§ Information:
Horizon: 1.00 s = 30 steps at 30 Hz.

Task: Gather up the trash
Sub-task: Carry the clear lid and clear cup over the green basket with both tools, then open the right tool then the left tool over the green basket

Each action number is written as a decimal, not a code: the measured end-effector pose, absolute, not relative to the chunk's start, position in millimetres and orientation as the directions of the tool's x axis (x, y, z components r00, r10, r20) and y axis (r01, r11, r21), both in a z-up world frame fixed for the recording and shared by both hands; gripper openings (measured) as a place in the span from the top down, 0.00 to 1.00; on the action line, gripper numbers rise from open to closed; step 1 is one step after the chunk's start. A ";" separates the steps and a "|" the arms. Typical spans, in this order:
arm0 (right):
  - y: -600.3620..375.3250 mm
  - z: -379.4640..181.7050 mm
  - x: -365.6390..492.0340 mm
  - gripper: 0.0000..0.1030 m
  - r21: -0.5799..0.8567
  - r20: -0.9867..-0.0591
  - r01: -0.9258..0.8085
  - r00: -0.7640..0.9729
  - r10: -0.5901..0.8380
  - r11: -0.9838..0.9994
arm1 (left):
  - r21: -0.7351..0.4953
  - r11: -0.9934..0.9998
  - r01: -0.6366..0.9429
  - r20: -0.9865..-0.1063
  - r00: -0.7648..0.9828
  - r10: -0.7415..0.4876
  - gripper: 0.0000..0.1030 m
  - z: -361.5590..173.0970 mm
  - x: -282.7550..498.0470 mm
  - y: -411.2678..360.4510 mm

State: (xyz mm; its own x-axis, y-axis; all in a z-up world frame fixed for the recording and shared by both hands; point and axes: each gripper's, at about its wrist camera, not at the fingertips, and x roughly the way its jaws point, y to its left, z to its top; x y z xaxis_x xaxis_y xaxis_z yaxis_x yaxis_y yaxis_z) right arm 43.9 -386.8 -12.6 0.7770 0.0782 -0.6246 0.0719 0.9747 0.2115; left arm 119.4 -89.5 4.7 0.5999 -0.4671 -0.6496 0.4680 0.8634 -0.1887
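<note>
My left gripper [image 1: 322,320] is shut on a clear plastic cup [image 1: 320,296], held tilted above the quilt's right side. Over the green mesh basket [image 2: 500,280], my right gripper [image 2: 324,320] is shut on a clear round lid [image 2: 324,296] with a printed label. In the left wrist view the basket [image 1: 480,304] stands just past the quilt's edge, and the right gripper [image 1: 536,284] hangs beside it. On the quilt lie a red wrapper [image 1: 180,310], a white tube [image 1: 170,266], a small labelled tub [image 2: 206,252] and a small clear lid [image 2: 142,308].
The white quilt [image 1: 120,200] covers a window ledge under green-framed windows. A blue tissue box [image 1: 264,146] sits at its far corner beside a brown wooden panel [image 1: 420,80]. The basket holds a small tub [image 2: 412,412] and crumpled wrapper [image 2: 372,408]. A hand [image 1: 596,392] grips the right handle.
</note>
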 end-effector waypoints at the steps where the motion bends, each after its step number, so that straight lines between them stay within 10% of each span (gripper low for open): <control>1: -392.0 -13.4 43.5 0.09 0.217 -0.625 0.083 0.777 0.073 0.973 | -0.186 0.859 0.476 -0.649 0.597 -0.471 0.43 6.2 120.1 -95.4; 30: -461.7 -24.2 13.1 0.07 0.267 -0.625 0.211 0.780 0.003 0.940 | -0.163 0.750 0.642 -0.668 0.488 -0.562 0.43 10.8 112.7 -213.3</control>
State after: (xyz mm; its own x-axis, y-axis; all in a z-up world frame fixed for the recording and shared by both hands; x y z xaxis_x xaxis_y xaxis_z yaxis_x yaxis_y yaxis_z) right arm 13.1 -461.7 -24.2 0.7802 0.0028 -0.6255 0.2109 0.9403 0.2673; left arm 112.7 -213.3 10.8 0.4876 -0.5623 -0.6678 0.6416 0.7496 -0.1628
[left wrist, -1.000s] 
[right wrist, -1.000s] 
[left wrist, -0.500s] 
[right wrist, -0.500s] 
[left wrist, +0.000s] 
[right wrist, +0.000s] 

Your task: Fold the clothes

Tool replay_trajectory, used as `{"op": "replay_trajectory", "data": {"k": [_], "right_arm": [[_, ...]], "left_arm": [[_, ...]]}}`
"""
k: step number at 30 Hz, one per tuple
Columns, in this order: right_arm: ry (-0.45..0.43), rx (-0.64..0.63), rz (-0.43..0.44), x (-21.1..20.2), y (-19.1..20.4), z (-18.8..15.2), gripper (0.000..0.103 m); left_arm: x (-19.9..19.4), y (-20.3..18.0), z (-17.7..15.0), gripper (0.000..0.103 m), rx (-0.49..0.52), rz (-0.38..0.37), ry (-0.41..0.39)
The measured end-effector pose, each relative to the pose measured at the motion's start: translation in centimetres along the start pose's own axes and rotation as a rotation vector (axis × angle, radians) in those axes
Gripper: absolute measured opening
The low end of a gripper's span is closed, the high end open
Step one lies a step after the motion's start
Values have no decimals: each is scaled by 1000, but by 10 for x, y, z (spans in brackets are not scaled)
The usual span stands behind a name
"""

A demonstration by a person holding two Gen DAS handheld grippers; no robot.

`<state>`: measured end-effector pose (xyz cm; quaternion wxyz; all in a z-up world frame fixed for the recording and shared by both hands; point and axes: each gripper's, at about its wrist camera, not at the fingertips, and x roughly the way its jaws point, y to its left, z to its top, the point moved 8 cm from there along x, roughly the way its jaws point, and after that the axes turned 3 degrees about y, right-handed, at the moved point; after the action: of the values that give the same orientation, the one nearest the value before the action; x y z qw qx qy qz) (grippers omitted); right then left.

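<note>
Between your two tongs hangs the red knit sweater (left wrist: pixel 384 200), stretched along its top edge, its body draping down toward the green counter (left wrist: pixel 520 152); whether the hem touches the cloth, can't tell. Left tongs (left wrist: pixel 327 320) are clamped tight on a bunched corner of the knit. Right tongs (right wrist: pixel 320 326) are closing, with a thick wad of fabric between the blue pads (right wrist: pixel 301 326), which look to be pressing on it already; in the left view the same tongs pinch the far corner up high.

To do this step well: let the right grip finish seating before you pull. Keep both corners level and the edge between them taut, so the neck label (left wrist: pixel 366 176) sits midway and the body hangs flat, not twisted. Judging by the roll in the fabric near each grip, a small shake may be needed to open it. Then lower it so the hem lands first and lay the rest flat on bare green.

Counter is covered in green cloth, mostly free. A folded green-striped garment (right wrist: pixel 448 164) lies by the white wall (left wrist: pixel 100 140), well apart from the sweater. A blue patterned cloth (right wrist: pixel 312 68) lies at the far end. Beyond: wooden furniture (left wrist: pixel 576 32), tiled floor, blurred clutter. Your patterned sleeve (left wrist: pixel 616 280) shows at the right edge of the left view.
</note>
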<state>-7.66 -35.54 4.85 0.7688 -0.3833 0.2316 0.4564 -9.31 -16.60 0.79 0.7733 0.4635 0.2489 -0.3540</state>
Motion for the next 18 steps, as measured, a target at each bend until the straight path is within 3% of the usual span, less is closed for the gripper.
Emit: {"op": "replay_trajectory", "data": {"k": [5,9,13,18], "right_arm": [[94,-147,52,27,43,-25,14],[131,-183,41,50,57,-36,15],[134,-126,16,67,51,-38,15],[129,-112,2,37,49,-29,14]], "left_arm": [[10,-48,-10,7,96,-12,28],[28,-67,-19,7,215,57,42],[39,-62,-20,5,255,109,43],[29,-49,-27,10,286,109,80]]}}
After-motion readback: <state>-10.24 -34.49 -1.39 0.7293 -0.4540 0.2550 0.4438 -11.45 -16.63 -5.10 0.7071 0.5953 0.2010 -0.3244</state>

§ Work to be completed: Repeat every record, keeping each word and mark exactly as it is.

§ Response area:
Horizon: 1.00 s = 30 steps at 30 Hz.

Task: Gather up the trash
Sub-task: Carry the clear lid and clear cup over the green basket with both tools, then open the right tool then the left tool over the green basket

Each action number is written as a decimal, not a code: the measured end-effector pose, absolute, not relative to the chunk's start, position in millimetres and orientation as the directions of the tool's x axis (x, y, z components r00, r10, r20) and y axis (r01, r11, r21), both in a z-up world frame fixed for the recording and shared by both hands; gripper openings (measured) as a place in the span from the top down, 0.00 to 1.00; on the action line, gripper numbers rise from open to closed; step 1 is one step after the chunk's start. A ";" separates the steps and a "|" the arms. Typical spans, in this order:
arm0 (right):
  - y: -600.3620..375.3250 mm
  - z: -379.4640..181.7050 mm
  - x: -365.6390..492.0340 mm
  - gripper: 0.0000..0.1030 m
  - r21: -0.5799..0.8567
  - r20: -0.9867..-0.0591
  - r01: -0.9258..0.8085
  - r00: -0.7640..0.9729
  - r10: -0.5901..0.8380
  - r11: -0.9838..0.9994
arm1 (left):
  - r21: -0.7351..0.4953
  - r11: -0.9934..0.9998
  - r01: -0.6366..0.9429
  - r20: -0.9865..-0.1063
  - r00: -0.7648..0.9828
  - r10: -0.7415..0.4876
  - gripper: 0.0000..0.1030 m
  - z: -361.5590..173.0970 mm
  - x: -282.7550..498.0470 mm
  - y: -411.2678..360.4510 mm

State: (xyz mm; its own x-axis, y-axis; all in a z-up world frame fixed for the recording and shared by both hands; point and axes: each gripper's, at about its wrist camera, not at the fingertips, and x roughly the way its jaws point, y to its left, z to its top; x y z xaxis_x xaxis_y xaxis_z yaxis_x yaxis_y yaxis_z) right arm 43.9 -386.8 -12.6 0.7770 0.0782 -0.6246 0.0719 0.9747 0.2115; left arm 119.4 -89.5 4.7 0.5999 -0.4671 -0.6496 0.4680 0.8634 -0.1887
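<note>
My left gripper [image 1: 322,320] is shut on a clear plastic cup [image 1: 320,296], held tilted above the quilt's right side. Over the green mesh basket [image 2: 500,280], my right gripper [image 2: 324,320] is shut on a clear round lid [image 2: 324,296] with a printed label. In the left wrist view the basket [image 1: 480,304] stands just past the quilt's edge, and the right gripper [image 1: 536,284] hangs beside it. On the quilt lie a red wrapper [image 1: 180,310], a white tube [image 1: 170,266], a small labelled tub [image 2: 206,252] and a small clear lid [image 2: 142,308].
The white quilt [image 1: 120,200] covers a window ledge under green-framed windows. A blue tissue box [image 1: 264,146] sits at its far corner beside a brown wooden panel [image 1: 420,80]. The basket holds a small tub [image 2: 412,412] and crumpled wrapper [image 2: 372,408]. A hand [image 1: 596,392] grips the right handle.
</note>
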 end-effector waypoints at the steps where the motion bends, each after its step number, so that straight lines between them stay within 10% of each span (gripper low for open): <control>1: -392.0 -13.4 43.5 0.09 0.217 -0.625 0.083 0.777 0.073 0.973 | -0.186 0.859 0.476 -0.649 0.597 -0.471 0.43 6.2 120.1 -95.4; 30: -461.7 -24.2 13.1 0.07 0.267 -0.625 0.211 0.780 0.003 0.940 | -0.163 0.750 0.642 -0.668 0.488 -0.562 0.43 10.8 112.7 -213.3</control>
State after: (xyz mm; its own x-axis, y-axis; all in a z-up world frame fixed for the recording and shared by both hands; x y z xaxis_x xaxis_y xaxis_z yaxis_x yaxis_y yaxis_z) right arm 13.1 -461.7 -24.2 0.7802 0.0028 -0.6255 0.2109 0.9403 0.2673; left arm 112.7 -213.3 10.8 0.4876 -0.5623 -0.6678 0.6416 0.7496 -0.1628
[left wrist, -1.000s] 
[right wrist, -1.000s] 
[left wrist, -0.500s] 
[right wrist, -0.500s] 
[left wrist, +0.000s] 
[right wrist, +0.000s] 

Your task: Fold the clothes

Tool replay_trajectory, used as `{"op": "replay_trajectory", "data": {"k": [_], "right_arm": [[_, ...]], "left_arm": [[_, ...]]}}`
"""
k: step number at 30 Hz, one per tuple
Columns, in this order: right_arm: ry (-0.45..0.43), rx (-0.64..0.63), rz (-0.43..0.44), x (-21.1..20.2), y (-19.1..20.4), z (-18.8..15.2), gripper (0.000..0.103 m); left_arm: x (-19.9..19.4), y (-20.3..18.0), z (-17.7..15.0), gripper (0.000..0.103 m), rx (-0.49..0.52), rz (-0.38..0.37), ry (-0.41..0.39)
The measured end-effector pose, each relative to the pose measured at the motion's start: translation in centimetres along the start pose's own axes and rotation as a rotation vector (axis × angle, radians) in those axes
Gripper: absolute measured opening
The low end of a gripper's span is closed, the high end open
Step one lies a step after the motion's start
Values have no decimals: each is scaled by 1000, but by 10 for x, y, z (spans in brackets are not scaled)
The usual span stands behind a name
"""

A demonstration by a person holding two Gen DAS handheld grippers; no robot.

`<state>`: measured end-effector pose (xyz cm; quaternion wxyz; all in a z-up world frame fixed for the recording and shared by both hands; point and axes: each gripper's, at about its wrist camera, not at the fingertips, and x roughly the way its jaws point, y to its left, z to its top, the point moved 8 cm from there along x, roughly the way its jaws point, and after that the axes turned 3 degrees about y, right-handed, at the moved point; after the action: of the values that give the same orientation, the one nearest the value before the action; x y z qw qx qy qz) (grippers omitted); right then left.

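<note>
Between your two tongs hangs the red knit sweater (left wrist: pixel 384 200), stretched along its top edge, its body draping down toward the green counter (left wrist: pixel 520 152); whether the hem touches the cloth, can't tell. Left tongs (left wrist: pixel 327 320) are clamped tight on a bunched corner of the knit. Right tongs (right wrist: pixel 320 326) are closing, with a thick wad of fabric between the blue pads (right wrist: pixel 301 326), which look to be pressing on it already; in the left view the same tongs pinch the far corner up high.

To do this step well: let the right grip finish seating before you pull. Keep both corners level and the edge between them taut, so the neck label (left wrist: pixel 366 176) sits midway and the body hangs flat, not twisted. Judging by the roll in the fabric near each grip, a small shake may be needed to open it. Then lower it so the hem lands first and lay the rest flat on bare green.

Counter is covered in green cloth, mostly free. A folded green-striped garment (right wrist: pixel 448 164) lies by the white wall (left wrist: pixel 100 140), well apart from the sweater. A blue patterned cloth (right wrist: pixel 312 68) lies at the far end. Beyond: wooden furniture (left wrist: pixel 576 32), tiled floor, blurred clutter. Your patterned sleeve (left wrist: pixel 616 280) shows at the right edge of the left view.
</note>
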<state>-7.66 -35.54 4.85 0.7688 -0.3833 0.2316 0.4564 -9.31 -16.60 0.79 0.7733 0.4635 0.2489 -0.3540</state>
Motion for the next 18 steps, as measured, a target at each bend until the straight path is within 3% of the usual span, less is closed for the gripper.
Emit: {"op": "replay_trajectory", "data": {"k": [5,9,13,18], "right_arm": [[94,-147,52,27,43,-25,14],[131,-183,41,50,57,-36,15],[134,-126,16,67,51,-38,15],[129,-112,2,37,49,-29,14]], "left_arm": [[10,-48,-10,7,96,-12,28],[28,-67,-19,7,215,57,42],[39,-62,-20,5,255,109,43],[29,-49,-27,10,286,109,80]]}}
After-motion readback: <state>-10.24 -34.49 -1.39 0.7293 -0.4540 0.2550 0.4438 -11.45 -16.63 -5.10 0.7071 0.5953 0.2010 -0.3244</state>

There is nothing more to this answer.